State how many lines in the listing include the word "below", and give no other text.

◆ ◆ ◆

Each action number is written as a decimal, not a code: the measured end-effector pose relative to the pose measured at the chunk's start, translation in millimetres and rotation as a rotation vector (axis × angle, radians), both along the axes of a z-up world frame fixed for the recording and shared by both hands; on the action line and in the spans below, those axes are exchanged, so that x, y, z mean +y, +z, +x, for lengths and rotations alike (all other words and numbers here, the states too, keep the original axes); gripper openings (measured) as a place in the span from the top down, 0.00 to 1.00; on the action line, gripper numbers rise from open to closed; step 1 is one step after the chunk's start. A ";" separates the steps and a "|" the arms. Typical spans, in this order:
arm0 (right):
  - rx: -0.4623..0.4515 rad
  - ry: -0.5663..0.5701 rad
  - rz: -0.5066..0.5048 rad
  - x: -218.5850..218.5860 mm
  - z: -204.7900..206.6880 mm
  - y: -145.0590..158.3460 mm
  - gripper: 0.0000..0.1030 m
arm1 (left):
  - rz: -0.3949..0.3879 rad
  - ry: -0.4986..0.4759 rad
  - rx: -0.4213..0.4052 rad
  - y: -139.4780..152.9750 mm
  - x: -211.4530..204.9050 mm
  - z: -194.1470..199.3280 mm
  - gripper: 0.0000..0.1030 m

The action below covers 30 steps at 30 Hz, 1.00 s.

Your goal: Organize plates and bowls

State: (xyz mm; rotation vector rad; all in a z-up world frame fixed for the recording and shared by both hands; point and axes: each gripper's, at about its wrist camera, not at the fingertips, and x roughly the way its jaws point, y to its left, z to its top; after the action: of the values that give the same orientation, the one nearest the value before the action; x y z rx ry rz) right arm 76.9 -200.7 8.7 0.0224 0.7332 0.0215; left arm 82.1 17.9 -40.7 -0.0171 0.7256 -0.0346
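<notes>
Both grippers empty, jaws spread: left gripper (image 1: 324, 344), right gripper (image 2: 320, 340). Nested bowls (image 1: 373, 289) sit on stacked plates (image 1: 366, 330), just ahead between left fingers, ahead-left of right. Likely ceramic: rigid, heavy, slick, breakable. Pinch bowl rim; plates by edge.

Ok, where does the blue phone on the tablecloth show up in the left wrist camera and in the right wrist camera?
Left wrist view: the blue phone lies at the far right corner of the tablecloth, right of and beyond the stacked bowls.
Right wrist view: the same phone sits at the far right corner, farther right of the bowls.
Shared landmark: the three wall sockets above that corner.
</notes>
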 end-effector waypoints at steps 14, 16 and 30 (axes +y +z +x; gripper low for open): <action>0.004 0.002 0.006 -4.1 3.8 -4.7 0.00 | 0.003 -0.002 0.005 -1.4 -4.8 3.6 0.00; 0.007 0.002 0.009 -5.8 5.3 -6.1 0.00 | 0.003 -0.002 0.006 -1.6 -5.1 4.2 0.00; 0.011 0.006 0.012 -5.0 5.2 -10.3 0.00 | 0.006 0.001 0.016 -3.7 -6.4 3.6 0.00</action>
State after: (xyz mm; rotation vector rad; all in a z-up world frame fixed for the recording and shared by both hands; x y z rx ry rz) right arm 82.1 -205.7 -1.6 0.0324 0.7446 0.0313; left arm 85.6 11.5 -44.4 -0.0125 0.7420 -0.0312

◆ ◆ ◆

*Your response*: 2